Give back each line below verbatim.

» PROVIDED MATERIAL:
┌──

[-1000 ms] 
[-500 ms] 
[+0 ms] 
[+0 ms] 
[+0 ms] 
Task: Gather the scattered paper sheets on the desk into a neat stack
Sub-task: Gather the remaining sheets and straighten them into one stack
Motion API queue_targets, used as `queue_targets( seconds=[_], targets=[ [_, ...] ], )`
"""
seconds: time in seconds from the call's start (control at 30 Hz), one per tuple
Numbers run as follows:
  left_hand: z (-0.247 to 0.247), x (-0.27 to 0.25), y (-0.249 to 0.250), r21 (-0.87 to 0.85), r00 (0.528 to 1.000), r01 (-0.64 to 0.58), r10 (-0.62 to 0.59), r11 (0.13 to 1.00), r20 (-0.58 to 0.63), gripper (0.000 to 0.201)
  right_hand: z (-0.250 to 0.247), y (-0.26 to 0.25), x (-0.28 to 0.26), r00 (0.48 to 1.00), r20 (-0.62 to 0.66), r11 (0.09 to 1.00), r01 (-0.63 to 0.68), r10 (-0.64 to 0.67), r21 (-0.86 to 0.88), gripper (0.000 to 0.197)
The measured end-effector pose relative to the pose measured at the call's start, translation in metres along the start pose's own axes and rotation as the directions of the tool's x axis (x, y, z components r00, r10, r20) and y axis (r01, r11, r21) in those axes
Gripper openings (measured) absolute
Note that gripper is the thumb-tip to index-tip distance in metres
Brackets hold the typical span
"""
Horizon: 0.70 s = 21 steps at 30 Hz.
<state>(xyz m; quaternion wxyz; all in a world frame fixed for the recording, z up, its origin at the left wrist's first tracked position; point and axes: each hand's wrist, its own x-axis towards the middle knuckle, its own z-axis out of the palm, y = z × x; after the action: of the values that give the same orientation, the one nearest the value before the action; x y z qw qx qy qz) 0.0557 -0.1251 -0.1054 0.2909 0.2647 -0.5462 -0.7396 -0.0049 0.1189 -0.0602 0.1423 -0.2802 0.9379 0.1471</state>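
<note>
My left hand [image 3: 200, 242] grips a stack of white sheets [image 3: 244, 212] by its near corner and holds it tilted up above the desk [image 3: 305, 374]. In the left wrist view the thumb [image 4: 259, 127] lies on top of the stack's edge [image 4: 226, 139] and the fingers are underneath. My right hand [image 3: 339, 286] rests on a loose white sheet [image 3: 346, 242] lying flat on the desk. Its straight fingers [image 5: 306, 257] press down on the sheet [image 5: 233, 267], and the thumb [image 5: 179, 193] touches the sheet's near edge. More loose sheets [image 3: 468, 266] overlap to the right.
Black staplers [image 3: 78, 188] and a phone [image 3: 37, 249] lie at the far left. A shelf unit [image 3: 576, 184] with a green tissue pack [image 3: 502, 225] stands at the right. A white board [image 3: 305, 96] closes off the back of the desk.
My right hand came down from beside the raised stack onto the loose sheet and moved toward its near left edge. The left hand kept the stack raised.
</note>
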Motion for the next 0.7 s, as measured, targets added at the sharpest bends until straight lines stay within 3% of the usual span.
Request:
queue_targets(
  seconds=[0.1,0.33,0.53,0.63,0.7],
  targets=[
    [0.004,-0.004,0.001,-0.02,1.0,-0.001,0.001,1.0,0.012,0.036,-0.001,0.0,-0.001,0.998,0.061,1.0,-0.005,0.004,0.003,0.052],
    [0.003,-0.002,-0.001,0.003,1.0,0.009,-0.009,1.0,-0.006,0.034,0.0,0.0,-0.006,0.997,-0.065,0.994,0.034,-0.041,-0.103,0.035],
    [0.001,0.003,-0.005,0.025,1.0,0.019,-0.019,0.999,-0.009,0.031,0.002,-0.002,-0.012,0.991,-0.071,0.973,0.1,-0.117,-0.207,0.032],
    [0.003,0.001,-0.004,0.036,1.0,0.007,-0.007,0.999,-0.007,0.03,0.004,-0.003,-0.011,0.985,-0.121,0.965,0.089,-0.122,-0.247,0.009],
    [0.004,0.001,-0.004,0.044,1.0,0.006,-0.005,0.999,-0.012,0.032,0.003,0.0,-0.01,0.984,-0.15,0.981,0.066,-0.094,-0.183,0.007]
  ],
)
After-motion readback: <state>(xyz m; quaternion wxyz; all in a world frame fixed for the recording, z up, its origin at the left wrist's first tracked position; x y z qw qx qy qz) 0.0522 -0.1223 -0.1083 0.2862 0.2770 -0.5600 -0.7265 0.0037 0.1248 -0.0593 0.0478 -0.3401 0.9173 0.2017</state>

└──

» ANSWER FOR THE TASK:
[-1000 ms] 
[-500 ms] 
[+0 ms] 
[+0 ms] 
[+0 ms] 
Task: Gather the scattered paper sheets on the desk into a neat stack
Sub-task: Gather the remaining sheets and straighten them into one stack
Motion API queue_targets, used as `queue_targets( seconds=[_], targets=[ [_, ...] ], )`
"""
seconds: time in seconds from the call's start (control at 30 Hz), one per tuple
Numbers run as follows:
  left_hand: z (-0.247 to 0.247), x (-0.27 to 0.25), y (-0.249 to 0.250), r21 (-0.87 to 0.85), r00 (0.528 to 1.000), r01 (-0.64 to 0.58), r10 (-0.62 to 0.59), r11 (0.13 to 1.00), r20 (-0.58 to 0.63), gripper (0.000 to 0.201)
  right_hand: z (-0.250 to 0.247), y (-0.26 to 0.25), x (-0.28 to 0.26), r00 (0.48 to 1.00), r20 (-0.62 to 0.66), r11 (0.09 to 1.00), r01 (-0.63 to 0.68), r10 (-0.64 to 0.67), r21 (-0.86 to 0.88), gripper (0.000 to 0.197)
The measured end-effector pose relative to the pose measured at the call's start, translation in metres along the start pose's own axes and rotation as the directions of the tool's x axis (x, y, z components r00, r10, r20) and y axis (r01, r11, r21) in those axes
Gripper openings (measured) absolute
Note that gripper is the thumb-tip to index-tip distance in metres
Brackets hold the typical span
"""
Horizon: 0.70 s = 21 steps at 30 Hz.
<state>(xyz m; quaternion wxyz; all in a world frame fixed for the recording, z up, its origin at the left wrist's first tracked position; point and axes: each hand's wrist, its own x-axis towards the middle knuckle, its own z-axis out of the palm, y = z × x; after the action: of the values that give the same orientation, the one nearest the value before the action; x y z qw qx qy qz) 0.0557 -0.1251 -0.1054 0.2909 0.2647 -0.5462 -0.7396 -0.0049 0.1189 -0.0602 0.1423 -0.2802 0.9379 0.1471</state>
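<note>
My left hand [image 3: 200, 242] grips a stack of white sheets [image 3: 244, 212] by its near corner and holds it tilted up above the desk [image 3: 305, 374]. In the left wrist view the thumb [image 4: 259, 127] lies on top of the stack's edge [image 4: 226, 139] and the fingers are underneath. My right hand [image 3: 339, 286] rests on a loose white sheet [image 3: 346, 242] lying flat on the desk. Its straight fingers [image 5: 306, 257] press down on the sheet [image 5: 233, 267], and the thumb [image 5: 179, 193] touches the sheet's near edge. More loose sheets [image 3: 468, 266] overlap to the right.
Black staplers [image 3: 78, 188] and a phone [image 3: 37, 249] lie at the far left. A shelf unit [image 3: 576, 184] with a green tissue pack [image 3: 502, 225] stands at the right. A white board [image 3: 305, 96] closes off the back of the desk.
My right hand came down from beside the raised stack onto the loose sheet and moved toward its near left edge. The left hand kept the stack raised.
</note>
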Motion for the next 0.7 s, as measured, targets added at the sharpest bends until straight lines stay within 3% of the usual span.
Request:
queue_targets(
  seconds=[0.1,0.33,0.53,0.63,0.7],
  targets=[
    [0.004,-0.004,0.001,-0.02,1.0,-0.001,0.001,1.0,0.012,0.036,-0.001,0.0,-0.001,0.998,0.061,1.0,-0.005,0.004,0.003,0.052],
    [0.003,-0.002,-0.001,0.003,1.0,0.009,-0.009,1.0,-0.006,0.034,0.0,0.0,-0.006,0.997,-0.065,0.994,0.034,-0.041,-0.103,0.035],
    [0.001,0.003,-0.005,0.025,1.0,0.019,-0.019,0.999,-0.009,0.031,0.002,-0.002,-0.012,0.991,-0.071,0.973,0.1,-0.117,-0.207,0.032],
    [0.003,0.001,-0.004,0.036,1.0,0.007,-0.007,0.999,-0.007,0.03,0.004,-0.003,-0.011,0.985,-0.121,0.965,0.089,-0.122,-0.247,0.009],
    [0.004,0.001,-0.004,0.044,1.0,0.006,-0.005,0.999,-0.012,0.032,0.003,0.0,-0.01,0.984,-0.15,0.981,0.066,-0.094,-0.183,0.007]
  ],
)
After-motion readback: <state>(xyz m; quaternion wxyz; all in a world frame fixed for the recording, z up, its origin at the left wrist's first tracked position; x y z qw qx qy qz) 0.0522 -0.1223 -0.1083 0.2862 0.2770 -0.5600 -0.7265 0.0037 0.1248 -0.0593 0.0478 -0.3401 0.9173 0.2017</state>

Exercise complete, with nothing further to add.